Hidrológiai Közlöny 1936 (16. évfolyam)

Vitális Sándor dr.: A máza-szászvári villamostelep vízellátása

Die Wasserversorgung der Elektrizitätsanlage von Máza—Szászvár. Yon Dr. S. Vitális. 1 Wenn man ein Projekt zur Wasserversorgung einer Industrie­anlage auszuarbeiten hat, muss man zunächst die Quantität und Qualität des benötigten Wassers kennen. Im Besitz dieser Angaben muss man sodann die morphologischen, hydrogeologischen und tektonischen Verhältnisse der Umgebung der Industrieanlage und auf Grund derselben die Möglichkeiten der Wassergewinnung ken­nen lernen. Bei der Lösung der Wasserversorgung einer beliebigen Anlage kann man die zur Verfügung stehenden Wässer in zwei Gruppen aufteilen: I. überirdische Wässer (Niederschläge, Quellen, Bäche, Flüsse, Teiche etc.). II. Unterirdische (Tiefen-) Wässer (Grundwasserbrunnen, arte­sische Brunnen und mit Pumpen versehene, gebohrte Brunnen.) Die das Eigentum der Salgótarjáni Kőszénbánya Rt. (Salgó­tarjáner Kohlenbergbau A.-G.) bildende elektrische Anlage von Máza—Szászvár liegt im Komitat Tolna, am Nordfuss des Mecsek­Gebirges, am Völgységi-Bach, neben der Eisenbahnstation Máza— Szászvár, in der Gemarkung der Ortschaft Máza. Bei der Bestim­mung des Ortes der Anlage war in erster Linie die Nähe der Kohlenbergwerke (Szászvár, Máza, Nagymányok) und der Verlade­station (der Eisenbahnstation Máza—Szászvár) massgebend.
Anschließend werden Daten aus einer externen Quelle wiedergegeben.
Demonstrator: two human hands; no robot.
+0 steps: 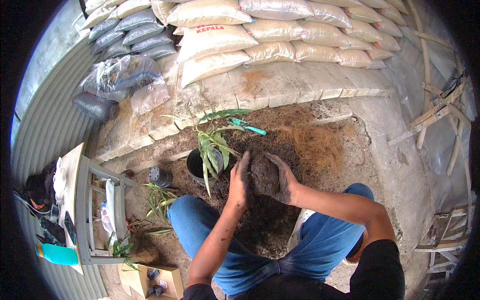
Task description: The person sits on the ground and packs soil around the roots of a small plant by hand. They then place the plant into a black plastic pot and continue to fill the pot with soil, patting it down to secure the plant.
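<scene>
Between my left hand (240,180) and my right hand (284,180) is a dark, rounded root ball of soil (264,174), pressed from both sides by soil-covered palms. A leafy plant (214,144) leans to the left of it, its stem running towards my left hand; whether it joins the root ball is hard to tell. Its long leaves hang over a black plastic pot (195,165). A turquoise hand trowel (247,126) lies on the soil beyond my hands. Dark loose soil (258,221) spreads below them.
Brown coir fibre (322,146) lies right of the soil. A small black pot (160,177) and variegated plants (159,198) are at the left, near a grey wooden table (87,210) and a cardboard box (172,281). Stacked sacks (273,32) stand beyond a concrete ledge (247,90).
</scene>
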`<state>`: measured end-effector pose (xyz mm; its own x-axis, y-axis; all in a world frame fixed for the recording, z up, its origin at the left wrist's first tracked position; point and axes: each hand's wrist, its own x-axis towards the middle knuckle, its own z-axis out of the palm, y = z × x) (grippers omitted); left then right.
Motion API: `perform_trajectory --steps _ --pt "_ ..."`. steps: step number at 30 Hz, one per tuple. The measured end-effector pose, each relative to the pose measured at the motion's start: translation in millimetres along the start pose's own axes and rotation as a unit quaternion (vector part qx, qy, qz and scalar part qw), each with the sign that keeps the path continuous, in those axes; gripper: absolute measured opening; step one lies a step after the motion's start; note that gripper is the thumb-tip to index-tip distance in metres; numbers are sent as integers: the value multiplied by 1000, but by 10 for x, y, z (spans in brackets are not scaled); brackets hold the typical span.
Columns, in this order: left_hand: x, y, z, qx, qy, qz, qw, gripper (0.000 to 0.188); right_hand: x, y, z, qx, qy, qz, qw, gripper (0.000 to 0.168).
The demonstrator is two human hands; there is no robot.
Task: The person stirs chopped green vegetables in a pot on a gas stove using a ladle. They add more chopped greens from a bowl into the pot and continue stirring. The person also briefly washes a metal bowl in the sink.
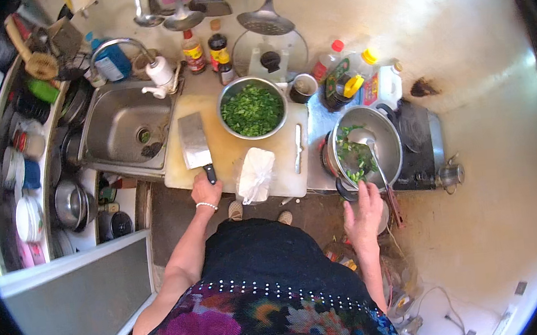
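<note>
My left hand (pixel 206 188) is at the front edge of the white cutting board (pixel 181 168), against the black handle of a cleaver (pixel 194 138); whether the fingers grip it is unclear. The wide blade lies flat on the board. My right hand (pixel 365 209) has its fingertips at the near rim of a steel pot (pixel 390 143), thumb apart, with no held thing visible. Chopped greens (pixel 355 159) and a metal ladle (pixel 362 135) are inside the pot. A steel bowl (pixel 219 111) full of chopped greens (pixel 252 110) stands on the board, behind a white bundle in clear plastic (pixel 256 174).
A small knife (pixel 298 147) lies on the board's right side. Left of it is a steel sink (pixel 115 114) with a faucet (pixel 160 71). Bottles (pixel 337 81) stand behind the pot, beside a dark cup (pixel 303 88). Ladles (pixel 184 19) hang overhead. A black cooktop (pixel 416 143) adjoins the pot.
</note>
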<state>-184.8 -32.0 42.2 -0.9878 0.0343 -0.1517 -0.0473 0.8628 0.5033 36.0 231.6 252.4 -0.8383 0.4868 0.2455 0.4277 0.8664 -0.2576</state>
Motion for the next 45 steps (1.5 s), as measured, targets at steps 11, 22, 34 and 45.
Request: perform_trajectory --steps 11,22,34,45 --pt "460 -134 -446 -24 43 238 970 54 -115 -50 1 -13 -36 39 999 57" --pt "-469 912 -34 -77 -122 301 942 43 -187 1195 -140 -195 -111 131 966 56" --pt "-295 760 -261 -452 -140 39 880 17 -244 1507 -149 167 -138 135 967 52" --pt "260 142 -69 -431 -42 63 899 28 -127 1336 86 39 -193 133 971 52"
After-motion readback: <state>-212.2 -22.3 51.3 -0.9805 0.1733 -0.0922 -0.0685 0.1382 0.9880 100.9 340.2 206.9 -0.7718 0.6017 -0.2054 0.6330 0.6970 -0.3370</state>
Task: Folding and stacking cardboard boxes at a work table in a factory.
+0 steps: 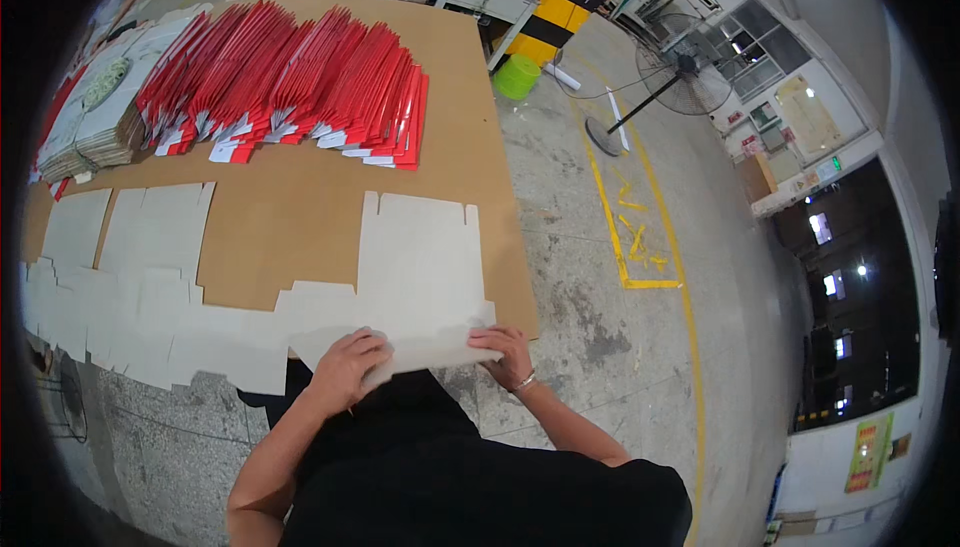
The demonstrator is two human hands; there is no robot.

Ur­sprünglich versah die Anlage nur die Kohlenbergwerke mit elektri­schem Strom, infolge der im grösseren Verhältnis durchgeführten Elektrifizierung des Landes wurde jedoch die Anlage wesentlich erweitert und versieht heute schon die Städte, resp. Ortschaften Kaposvár, Üjdombóvár, Szekszárd, Tolna, Fadd, Dunaszentgyörgy etc., sowie deren Umgebung in weitem Bereich. Anfänglich wurde die Wasserversorgung mit Hilfe einfacher Grundwasserbrunnen 1 Vorgetragen in der Hydrologischen Sektion der Ung. Geo!. Gesellschaft am 30. Dezember 1936.